◆ The task
Restate the data exactly as given and keep the pictures out.
===============
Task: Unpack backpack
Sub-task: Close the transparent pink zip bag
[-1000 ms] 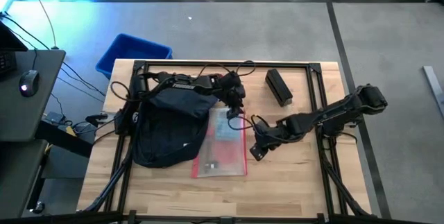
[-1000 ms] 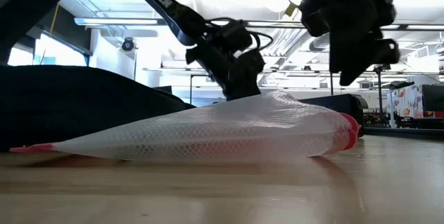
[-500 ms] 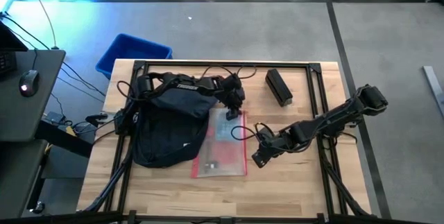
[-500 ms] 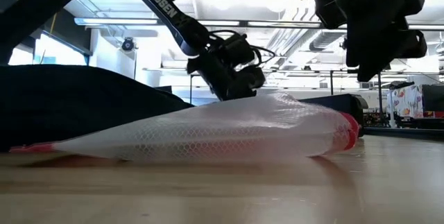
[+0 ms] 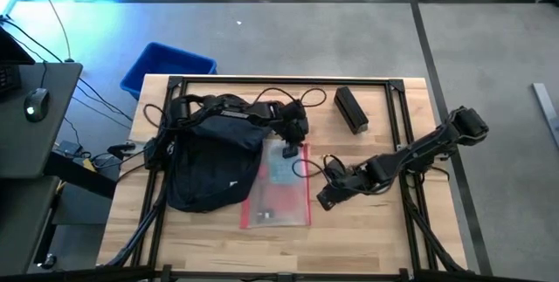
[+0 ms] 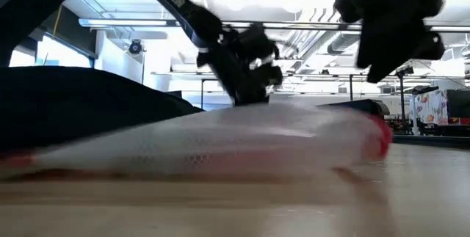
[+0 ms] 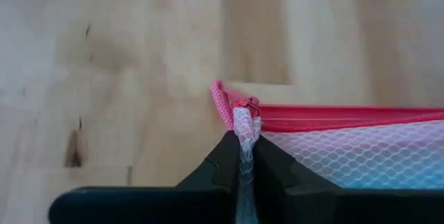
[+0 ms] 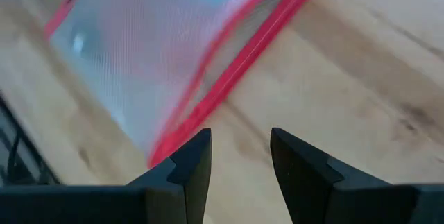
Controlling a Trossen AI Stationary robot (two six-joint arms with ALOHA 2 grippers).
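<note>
slumping beside the mesh pouch [image 5: 281, 182], dark navy backpack [image 5: 212, 160] lies limp

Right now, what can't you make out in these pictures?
- Inside the backpack: high view, its own fabric covers any contents.
- Mesh pouch contents: too small in high view, motion-blurred in low view.
- Left gripper: left wrist view shows it pinching the pouch's corner; the pouch's far end is cut off.

The high view looks straight down on the whole table [image 5: 367, 221]; the low view sits at tabletop height, facing level across it. Both wrist views look close down — all four share the mesh pouch [image 5: 281, 188].
</note>
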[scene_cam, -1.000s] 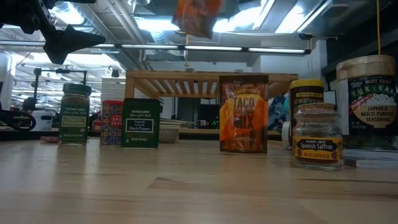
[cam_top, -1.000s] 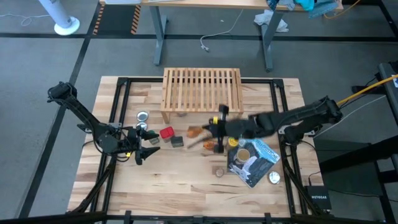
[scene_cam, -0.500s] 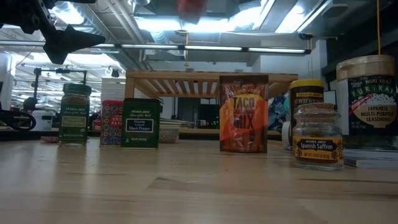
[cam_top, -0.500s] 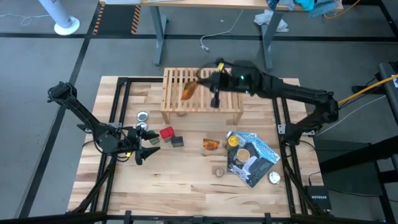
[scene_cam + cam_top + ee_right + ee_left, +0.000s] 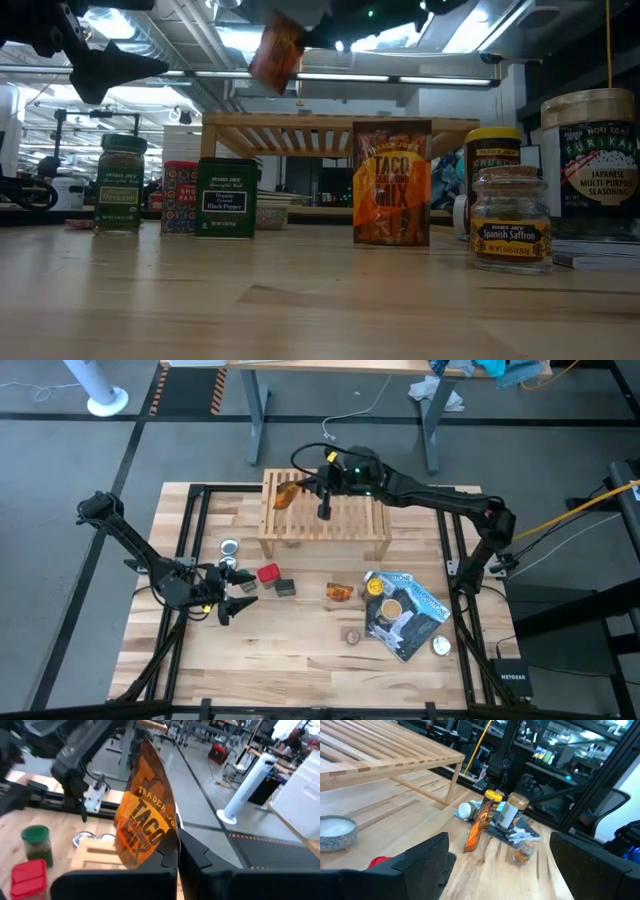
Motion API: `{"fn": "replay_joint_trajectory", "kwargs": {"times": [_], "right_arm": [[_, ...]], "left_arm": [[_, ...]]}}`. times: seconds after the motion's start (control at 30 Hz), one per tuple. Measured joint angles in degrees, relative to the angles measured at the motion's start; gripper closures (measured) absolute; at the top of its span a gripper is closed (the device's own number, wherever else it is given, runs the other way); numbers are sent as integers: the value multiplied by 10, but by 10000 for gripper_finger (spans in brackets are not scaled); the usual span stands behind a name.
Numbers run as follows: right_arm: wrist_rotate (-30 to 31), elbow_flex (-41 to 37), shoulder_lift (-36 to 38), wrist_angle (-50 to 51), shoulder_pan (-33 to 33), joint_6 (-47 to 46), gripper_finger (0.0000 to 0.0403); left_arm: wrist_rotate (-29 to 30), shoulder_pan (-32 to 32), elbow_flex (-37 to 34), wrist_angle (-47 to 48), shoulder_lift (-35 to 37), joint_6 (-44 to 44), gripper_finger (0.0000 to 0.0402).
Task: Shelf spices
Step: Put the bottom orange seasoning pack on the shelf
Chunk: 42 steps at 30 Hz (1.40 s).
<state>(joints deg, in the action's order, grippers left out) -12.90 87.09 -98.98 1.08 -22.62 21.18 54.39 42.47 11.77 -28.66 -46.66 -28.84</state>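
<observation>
Holding a taco packet [image 5: 285, 497] pinched in my right gripper [image 5: 303, 490] — the shelf [image 5: 325, 525] lies directly below; left gripper [image 5: 232, 603] gapes empty.

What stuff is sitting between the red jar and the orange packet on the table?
From above, one thing: the dark tin, right beside the red jar. After it, bare wood up to the orange packet.
</observation>
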Motion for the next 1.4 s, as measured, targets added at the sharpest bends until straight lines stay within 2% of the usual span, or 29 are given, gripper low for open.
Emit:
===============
◆ Exercise output
Task: Unpack backpack
Sub-task: Close the transparent pink zip bag
[-1000 ms] 
[-1000 ms] 
[-500 ms] 
[-500 ms] 
[+0 ms] 
[+0 ms] 
[+0 ms] 
[+0 ms] 
Controlling a Trossen AI Stationary robot (two six-joint arms with ALOHA 2 grippers).
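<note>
slumping beside the mesh pouch [image 5: 281, 182], dark navy backpack [image 5: 212, 160] lies limp

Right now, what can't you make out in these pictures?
- Inside the backpack: high view, its own fabric covers any contents.
- Mesh pouch contents: too small in high view, motion-blurred in low view.
- Left gripper: left wrist view shows it pinching the pouch's corner; the pouch's far end is cut off.

The high view looks straight down on the whole table [image 5: 367, 221]; the low view sits at tabletop height, facing level across it. Both wrist views look close down — all four share the mesh pouch [image 5: 281, 188].
</note>
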[scene_cam, -1.000s] 
[cam_top, -1.000s] 
[scene_cam, -0.500s] 
[cam_top, -0.500s] 
[scene_cam + cam_top + ee_right + ee_left, +0.000s] 
Motion API: `{"fn": "replay_joint_trajectory", "kwargs": {"times": [_], "right_arm": [[_, ...]], "left_arm": [[_, ...]]}}`. times: seconds after the motion's start (control at 30 Hz), one per tuple. Measured joint angles in degrees, relative to the angles measured at the motion's start; gripper closures (measured) absolute; at the top of its span a gripper is closed (the device's own number, wherever else it is given, runs the other way); numbers are sent as integers: the value multiplied by 10, but by 10000 for gripper_finger (spans in brackets are not scaled); the usual span stands behind a name.
Numbers run as follows: right_arm: wrist_rotate (-30 to 31), elbow_flex (-41 to 37), shoulder_lift (-36 to 38), wrist_angle (-50 to 51), shoulder_pan (-33 to 33), joint_6 (-47 to 46), gripper_finger (0.0000 to 0.0403); left_arm: wrist_rotate (-29 to 30), shoulder_pan (-32 to 32), elbow_flex (-37 to 34), wrist_angle (-47 to 48), shoulder_lift (-35 to 37), joint_6 (-44 to 44), gripper_finger (0.0000 to 0.0402).
Task: Shelf spices
Step: Put the bottom orange seasoning pack on the shelf
Chunk: 42 steps at 30 Hz (1.40 s).
<state>(joints deg, in the action's order, grippers left out) -12.90 87.09 -98.98 1.08 -22.62 21.18 54.39 42.47 11.77 -28.66 -46.66 -28.84</state>
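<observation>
Holding a taco packet [image 5: 285, 497] pinched in my right gripper [image 5: 303, 490] — the shelf [image 5: 325, 525] lies directly below; left gripper [image 5: 232, 603] gapes empty.

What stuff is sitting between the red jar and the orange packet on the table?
From above, one thing: the dark tin, right beside the red jar. After it, bare wood up to the orange packet.
</observation>
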Motion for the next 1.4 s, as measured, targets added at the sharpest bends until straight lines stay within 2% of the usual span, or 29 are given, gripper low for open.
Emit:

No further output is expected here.